Moving on. Our friends at the Future of Music Coalition are holding their incredible annual Policy Summit at Georgetown University in Washington, D.C. from Nov. 15 to 17. Thursday and Friday are the policy panels, where you can learn about where the indie music biz is heading from the people who will make it happen. Saturday will be nuts-and-bolts workshops, seminars, and presentations for working musicians and other folks on the front lines of the indie music world. I can’t recommend this conference enough; it’s brilliant, it’s fun, and it’s cheap. And there are always parties at night. For more info, go to futureofmusic.org.
Moving on some more. A case came out of the California federal appeals court last week that was more than a little mind-boggling. Fifty years after her death, people are still fighting about Marilyn Monroe’s stuff. In this case, it was about her right of publicity, whether her estate could control the commercialization of her image and likeness. The whole shebang depended on whether at the time of her untimely demise Marilyn was a citizen of California (where she breathed her last and had a house) or of New York (where she had an apartment and ran her production company). The reason her citizenship (or as lawyers call it, her domiciliary-ness) was the big issue was because California recognizes a posthumous right of publicity to any person “whose name, voice, signature, photograph, or likeness has commercial value at the time of his or her death.” This right continues for 70 years after the famous person croaks. In Marilyn’s case, this right is worth a pile of money.
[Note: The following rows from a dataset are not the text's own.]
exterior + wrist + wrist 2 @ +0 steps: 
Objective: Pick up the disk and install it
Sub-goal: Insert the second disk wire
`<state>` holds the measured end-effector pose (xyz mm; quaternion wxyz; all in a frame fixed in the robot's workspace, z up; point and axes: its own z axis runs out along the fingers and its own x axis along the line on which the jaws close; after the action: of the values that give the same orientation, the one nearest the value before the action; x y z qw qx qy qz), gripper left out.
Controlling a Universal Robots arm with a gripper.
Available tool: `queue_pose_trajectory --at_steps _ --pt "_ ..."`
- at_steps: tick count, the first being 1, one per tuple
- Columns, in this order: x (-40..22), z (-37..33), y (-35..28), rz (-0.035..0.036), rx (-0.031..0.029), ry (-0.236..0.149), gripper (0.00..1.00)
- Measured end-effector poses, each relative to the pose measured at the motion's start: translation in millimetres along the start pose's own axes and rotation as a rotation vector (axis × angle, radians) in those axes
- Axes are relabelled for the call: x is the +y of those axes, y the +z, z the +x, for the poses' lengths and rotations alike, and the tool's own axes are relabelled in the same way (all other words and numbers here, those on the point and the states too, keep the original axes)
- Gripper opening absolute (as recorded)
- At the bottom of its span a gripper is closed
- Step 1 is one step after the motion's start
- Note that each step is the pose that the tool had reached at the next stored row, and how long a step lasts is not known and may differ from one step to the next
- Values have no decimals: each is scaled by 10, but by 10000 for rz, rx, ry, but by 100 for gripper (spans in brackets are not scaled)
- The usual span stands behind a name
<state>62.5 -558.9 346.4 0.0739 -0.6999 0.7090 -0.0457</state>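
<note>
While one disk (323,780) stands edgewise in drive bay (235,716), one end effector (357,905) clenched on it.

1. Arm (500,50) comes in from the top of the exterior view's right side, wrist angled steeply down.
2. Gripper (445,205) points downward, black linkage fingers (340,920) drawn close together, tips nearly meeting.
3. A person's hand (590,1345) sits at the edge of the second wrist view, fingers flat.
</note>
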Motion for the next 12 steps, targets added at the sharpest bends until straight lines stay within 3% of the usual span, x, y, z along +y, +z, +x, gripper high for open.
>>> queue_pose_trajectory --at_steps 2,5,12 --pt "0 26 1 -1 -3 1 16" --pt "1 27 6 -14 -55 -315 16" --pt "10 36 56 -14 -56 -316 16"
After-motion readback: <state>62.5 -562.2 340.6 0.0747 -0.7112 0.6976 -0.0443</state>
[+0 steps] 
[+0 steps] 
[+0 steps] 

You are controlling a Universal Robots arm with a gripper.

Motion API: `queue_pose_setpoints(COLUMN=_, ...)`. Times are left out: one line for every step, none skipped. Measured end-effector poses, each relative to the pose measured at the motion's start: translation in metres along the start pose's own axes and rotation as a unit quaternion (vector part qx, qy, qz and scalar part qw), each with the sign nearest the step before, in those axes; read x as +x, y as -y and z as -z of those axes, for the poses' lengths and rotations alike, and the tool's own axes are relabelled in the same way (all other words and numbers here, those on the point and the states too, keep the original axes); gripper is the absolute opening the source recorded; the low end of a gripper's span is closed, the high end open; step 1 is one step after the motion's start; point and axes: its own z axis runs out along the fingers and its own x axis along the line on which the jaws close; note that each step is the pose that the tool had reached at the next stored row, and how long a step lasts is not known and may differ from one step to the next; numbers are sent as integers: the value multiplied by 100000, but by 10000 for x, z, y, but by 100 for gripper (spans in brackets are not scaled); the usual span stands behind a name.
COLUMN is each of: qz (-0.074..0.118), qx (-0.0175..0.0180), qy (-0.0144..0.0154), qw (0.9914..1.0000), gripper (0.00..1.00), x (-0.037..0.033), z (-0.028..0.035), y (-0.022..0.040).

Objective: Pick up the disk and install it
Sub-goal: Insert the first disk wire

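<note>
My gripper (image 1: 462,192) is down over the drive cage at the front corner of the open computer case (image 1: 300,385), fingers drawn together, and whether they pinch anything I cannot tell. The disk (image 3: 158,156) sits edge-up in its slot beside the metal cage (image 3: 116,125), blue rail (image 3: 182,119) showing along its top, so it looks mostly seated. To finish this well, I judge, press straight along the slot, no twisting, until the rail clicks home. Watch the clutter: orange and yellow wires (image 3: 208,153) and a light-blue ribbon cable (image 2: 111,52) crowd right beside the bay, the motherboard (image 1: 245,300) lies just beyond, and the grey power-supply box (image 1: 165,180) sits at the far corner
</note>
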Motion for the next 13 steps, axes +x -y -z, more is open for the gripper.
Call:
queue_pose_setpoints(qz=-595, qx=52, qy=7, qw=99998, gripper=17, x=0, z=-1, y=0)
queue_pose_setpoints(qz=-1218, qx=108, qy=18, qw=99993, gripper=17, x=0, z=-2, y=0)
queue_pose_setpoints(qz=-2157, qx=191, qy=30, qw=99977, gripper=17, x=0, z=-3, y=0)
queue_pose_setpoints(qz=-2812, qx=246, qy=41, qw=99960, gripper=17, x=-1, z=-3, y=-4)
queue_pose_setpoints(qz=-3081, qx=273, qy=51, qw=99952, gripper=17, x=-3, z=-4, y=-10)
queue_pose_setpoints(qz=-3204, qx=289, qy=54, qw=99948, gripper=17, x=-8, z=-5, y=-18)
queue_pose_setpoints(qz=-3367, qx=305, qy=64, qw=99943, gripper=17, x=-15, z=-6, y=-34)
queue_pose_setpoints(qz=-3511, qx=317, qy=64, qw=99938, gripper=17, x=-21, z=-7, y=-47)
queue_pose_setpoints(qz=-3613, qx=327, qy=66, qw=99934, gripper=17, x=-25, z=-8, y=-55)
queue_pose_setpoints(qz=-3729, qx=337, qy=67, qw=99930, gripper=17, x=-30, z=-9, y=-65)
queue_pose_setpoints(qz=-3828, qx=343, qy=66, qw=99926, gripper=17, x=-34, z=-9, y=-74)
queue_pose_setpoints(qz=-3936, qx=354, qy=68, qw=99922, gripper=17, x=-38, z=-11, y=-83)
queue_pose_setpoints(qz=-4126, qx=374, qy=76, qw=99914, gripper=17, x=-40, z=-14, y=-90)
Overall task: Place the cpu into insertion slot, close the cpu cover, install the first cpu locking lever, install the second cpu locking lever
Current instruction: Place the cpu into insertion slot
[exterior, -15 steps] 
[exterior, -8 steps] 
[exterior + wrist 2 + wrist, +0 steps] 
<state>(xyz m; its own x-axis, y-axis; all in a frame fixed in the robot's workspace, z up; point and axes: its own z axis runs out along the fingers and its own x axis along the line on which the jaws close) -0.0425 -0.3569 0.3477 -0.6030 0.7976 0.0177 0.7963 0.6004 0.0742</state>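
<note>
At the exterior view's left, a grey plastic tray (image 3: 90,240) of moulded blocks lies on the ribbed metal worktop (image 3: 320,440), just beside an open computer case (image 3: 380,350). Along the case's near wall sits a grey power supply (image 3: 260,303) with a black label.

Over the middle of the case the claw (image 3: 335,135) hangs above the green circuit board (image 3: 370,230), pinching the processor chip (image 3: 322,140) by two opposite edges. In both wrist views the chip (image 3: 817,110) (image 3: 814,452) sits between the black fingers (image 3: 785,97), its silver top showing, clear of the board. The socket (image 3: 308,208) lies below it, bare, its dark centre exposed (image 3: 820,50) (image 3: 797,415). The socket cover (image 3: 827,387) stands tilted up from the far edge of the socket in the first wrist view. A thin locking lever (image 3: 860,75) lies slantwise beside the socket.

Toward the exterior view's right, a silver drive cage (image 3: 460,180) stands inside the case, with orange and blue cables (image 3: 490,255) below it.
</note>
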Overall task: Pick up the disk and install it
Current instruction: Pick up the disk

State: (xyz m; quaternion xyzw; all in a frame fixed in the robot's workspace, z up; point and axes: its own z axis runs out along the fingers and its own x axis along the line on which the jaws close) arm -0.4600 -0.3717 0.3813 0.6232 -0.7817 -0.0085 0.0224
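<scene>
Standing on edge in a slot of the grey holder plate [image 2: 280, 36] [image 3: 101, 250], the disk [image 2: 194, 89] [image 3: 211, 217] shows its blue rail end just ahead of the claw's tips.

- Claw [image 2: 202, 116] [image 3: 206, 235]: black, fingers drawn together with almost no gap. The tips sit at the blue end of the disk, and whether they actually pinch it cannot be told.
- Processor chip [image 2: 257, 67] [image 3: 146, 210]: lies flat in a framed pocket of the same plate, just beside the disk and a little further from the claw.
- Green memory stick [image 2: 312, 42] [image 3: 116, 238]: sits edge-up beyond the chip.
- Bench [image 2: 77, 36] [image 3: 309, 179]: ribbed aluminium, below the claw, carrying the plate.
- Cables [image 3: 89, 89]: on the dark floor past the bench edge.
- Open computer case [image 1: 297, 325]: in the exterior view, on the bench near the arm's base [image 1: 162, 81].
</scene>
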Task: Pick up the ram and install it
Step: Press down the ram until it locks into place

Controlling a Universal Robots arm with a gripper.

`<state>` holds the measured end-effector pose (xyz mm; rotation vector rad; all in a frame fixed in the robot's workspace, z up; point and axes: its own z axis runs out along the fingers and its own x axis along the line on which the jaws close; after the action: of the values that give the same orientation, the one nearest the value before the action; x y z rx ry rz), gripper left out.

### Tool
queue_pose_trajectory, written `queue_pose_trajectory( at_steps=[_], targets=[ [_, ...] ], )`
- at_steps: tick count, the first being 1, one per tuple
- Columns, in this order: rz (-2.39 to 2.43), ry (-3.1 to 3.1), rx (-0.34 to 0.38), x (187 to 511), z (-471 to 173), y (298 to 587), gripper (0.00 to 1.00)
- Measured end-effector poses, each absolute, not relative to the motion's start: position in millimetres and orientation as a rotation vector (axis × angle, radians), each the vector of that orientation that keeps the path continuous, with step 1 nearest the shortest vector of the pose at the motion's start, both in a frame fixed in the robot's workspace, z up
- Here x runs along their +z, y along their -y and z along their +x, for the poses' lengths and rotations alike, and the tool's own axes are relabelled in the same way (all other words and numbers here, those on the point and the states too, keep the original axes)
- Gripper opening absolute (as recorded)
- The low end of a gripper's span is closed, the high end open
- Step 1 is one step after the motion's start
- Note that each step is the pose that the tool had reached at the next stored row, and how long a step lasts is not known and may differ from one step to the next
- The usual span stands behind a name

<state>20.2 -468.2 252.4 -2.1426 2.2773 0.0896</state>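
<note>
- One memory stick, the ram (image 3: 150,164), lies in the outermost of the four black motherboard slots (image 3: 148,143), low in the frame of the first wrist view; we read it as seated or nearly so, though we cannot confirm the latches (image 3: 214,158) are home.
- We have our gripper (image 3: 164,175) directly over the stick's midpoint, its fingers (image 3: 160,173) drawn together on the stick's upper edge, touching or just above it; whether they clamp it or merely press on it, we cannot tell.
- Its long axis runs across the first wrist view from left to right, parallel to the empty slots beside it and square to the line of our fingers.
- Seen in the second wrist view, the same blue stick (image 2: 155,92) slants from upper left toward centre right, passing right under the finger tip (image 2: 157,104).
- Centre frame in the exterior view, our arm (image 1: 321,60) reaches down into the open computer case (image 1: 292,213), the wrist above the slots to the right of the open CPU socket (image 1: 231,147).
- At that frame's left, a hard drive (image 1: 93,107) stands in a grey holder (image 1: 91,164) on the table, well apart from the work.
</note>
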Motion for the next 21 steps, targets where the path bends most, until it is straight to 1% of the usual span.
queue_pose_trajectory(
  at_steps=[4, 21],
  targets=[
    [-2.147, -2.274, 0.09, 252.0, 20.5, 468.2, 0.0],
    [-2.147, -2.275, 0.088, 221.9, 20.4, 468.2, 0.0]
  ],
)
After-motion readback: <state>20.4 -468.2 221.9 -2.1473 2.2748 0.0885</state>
New York, rather surprisingly, has no such law. New York has a statute that bars the use of any living person’s image “for commercial purposes,” which has been determined to mean in advertising, without permission. But New York’s law is fundamentally concerned with privacy. It doesn’t matter whether you’re famous or not; you’re entitled to not have your mug stuck up on a billboard without your OK. And once you kick the bucket, not only are you an ex-person, you don’t have a right of privacy any more! Dead men don’t blush! By contrast, California’s law creates a property right in a person’s fame, and allows the famous person’s heirs to protect and exploit that fame after the famous person has passed on to that great Chateau Marmont in the sky.
A handful of states have laws like California’s. Indiana, for example, protects a famous person’s right of publicity for something like 100 years after the famous person ceases to be, which must make John Mellencamp’s kids happy. Does Larry Bird have kids? Anybody else famous from Indiana? Buehler?
Now, dead peoples’ stuff is traditionally a state matter. Wills and trusts are largely controlled by state statutes, with an occasional federal issue involving things like taxes. But really, a right of publicity, something involving famous people? Shouldn’t there be a one-size-fits-all federal law? The Marilyn Monroe matter puts it all in perspective: big money, big icon, and an all-or-nothing fight that hinges on where she was “domiciled” when Marilyn took that last big sleep. A big, artificial, pointless brouhaha.
So what happened? As it turns out, years ago, her estate (which was mostly left to acting coach Lee Strasberg) fought tooth and nail to establish that Marilyn was a domiciliary of New York at the time she stepped on the rainbow, in order to avoid a steep California estate tax bill. Then California enacted the right of publicity law and made it retroactive. Oops! The California appeals court ruled that Marilyn’s estate couldn’t now change horses in the middle of the stream and suddenly reopen the issue of Marilyn’s status and make arguments that are exactly opposite of those made decades ago. New York it is, and adios publicity rights!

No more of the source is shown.